Указания к занятию 9

  • К упражнению 1
    • Чтобы получить последовательности малых дельта-антигенов из банка Swiss-Prot, воспользуйтесь SRS. Все дельта-антигены происходят из вирусов рода"Deltavirus" и имеют в описании слово "delta"; малые дельта-антигены в описании имеют ещё слово "small". Поэтому в SRS можно создать запрос к банку Swiss-Prot, написав эти слова в соответствующих полях и соединив их соответствующими операторами, а затем сохранить найденные последовательности в fasta-формате (кнопка Save). Рекомендуем назвать файл с последовательностями "delta.fasta".
    • Чтобы выровнять несколько последовательностей, находящихся в файле "delta.fasta" программой muscle, надо соединиться с машиной kodomo-count, сделать активной рабочую директорию, а затем выполнить команду:
       muscle -in delta.fasta -out delta_aligned.fasta
      
      (после -out должно стоять имя выходного файла, которое, конечно, может быть любым; желательно, однако, по возможности давать файлам с результатами "говорящие" имена, как в приведённом примере). Выходной файл (по умолчанию) имеет fasta-формат, но содержит, в отличие от входного, не просто набор последовательностей, а выравнивание.

  • К упражнению 2
  • Ваша задача — набрать несколько белков, чьи последовательности выравниваются (например, BLAST'ом) с последовательностью Вашего белка так, что 1) E-value сходства по данным выравниваниям — не более одной тысячной (тем самым эти белки являются достоверными гомологами); 2) выравнивания имеют процент идентичности не более 90 (то есть белки не слишком близки к вашему). Кроме того, желательно, чтобы последовательности были не слишком близки и друг к другу тоже.

    Ваши белки имеют разное количество гомологов в Swiss-Prot, с разной степенью сходства. Предлагается действовать по следующей общей схеме:

    1. Запустите BLAST по Swiss-Prot, ограничив выдачу таксоном Bacteria и поставив порог на E-value, равный 0.001.
       
    2. Если число найденных гомологов невелико, берите все, следя только за тем, чтобы не попадались одинаковые белки из слишком родственных организмов (например, если вы взяли белок с идентификатором XXXX_SALTY, то уже не берите XXXX_SALEP — родовое название организма отражается первыми тремя буквами второй части идентификатора).
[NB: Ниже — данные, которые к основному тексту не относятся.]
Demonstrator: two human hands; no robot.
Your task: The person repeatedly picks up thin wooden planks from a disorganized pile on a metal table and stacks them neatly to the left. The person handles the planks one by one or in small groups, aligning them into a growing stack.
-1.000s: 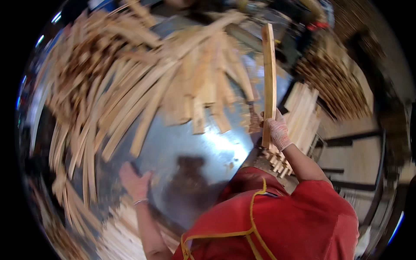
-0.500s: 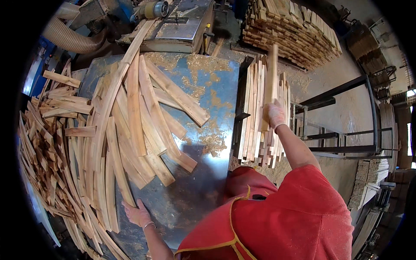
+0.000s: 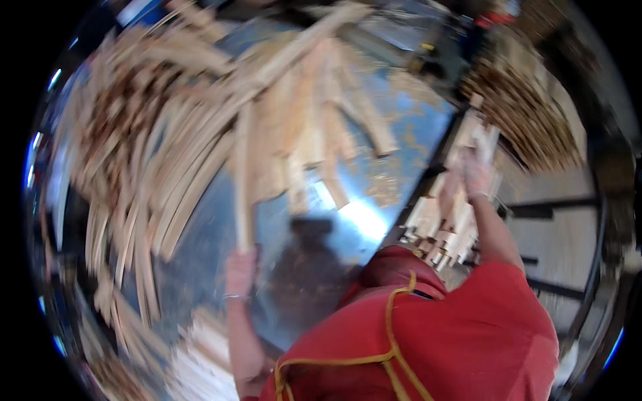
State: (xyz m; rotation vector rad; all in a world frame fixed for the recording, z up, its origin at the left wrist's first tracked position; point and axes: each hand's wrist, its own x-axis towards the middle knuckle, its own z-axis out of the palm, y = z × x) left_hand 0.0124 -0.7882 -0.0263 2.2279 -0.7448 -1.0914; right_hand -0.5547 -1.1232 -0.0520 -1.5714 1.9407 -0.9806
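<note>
My left hand (image 3: 242, 273) is closed around the near end of a long wooden slat (image 3: 245, 180) at the front of the metal table. The slat points away from me, its far end among the other slats. To the right, my right hand (image 3: 473, 175) lies over a bundle of pale wooden strips (image 3: 445, 217) beside the table. Motion blur smears its fingers, so I cannot make out whether it grips a strip. Several more slats (image 3: 314, 127) lie fanned out across the table, with a longer slat (image 3: 294, 57) lying slantwise over them.
A heap of curved slats (image 3: 144, 144) covers the table's left side. Pale strips (image 3: 200, 354) are stacked at the lower left. At the far right stand a large stack of boards (image 3: 525, 107) and a dark metal frame (image 3: 555, 208). Sawdust (image 3: 384, 187) is scattered on the metal table (image 3: 287, 234).
The view has swung leftward and blurred. My right hand's raised board has come down onto the bundle. My left hand, earlier touching a slat's end, now grips a slat.
</note>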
      Если же выдача большая, то можно поступить двояко: либо просмотреть выравнивания и выбрать несколько последовательностей различной удалённости (желательно, чтобы в выборке присутствовали последовательности с процентами идентичности от 40 до 80), либо запустить BLAST несколько раз, ограничивая выдачу различными таксонами бактерий, в которые не входит B.subtilis, и взять по одной-две находки из каждой выдачи. При этом может помочь следующая информация.

      Наиболее богатые изученными видами отделы бактерий: Cyanobacteria, Firmicutes, Actinobacteria, Bacteroidetes, Spirochaetes и Proteobacteria; при этом B.subtilis входит в Firmicutes.
      Классы отдела Firmicutes: Bacilli и Clostridia, порядки класса Bacilli: Bacillales и Lactobacillales.

    3. Создайте в рабочей директории файл со списком идентификаторов (можно и номеров доступа) отобранных белков, перед которыми стоит "sw:", например:
      sw:wecb_ecoli
      sw:wecb_salty
      sw:wecb_yerpe
      sw:mnaa_bacsu
      sw:rfbc_salbo  
      Желательно назвать файл "myproteins.list" — это так называемый "лист-файл", то есть файл со списком "адресов" последовательностей. Выполните (в своей рабочей директории на kodomo-count) команду:
       seqret @myproteins.list myproteins.fasta
      
      чтобы получить в файле myproteins.fasta последовательности в fasta-формате. Знак "@" указывает программе seqret, что входной файл надо рассматривать как лист-файл, а не как файл с последовательностями.

      Разумеется, вместо всего этого можно воспользоваться SRS, написав запрос по полю ID и разделив идентификаторы знаком "|" (то есть "или").

    Когда Вы получите файл в fasta-формате, получить выравнивание и импортировать его в GeneDoc можно аналогично предыдущему упражнению.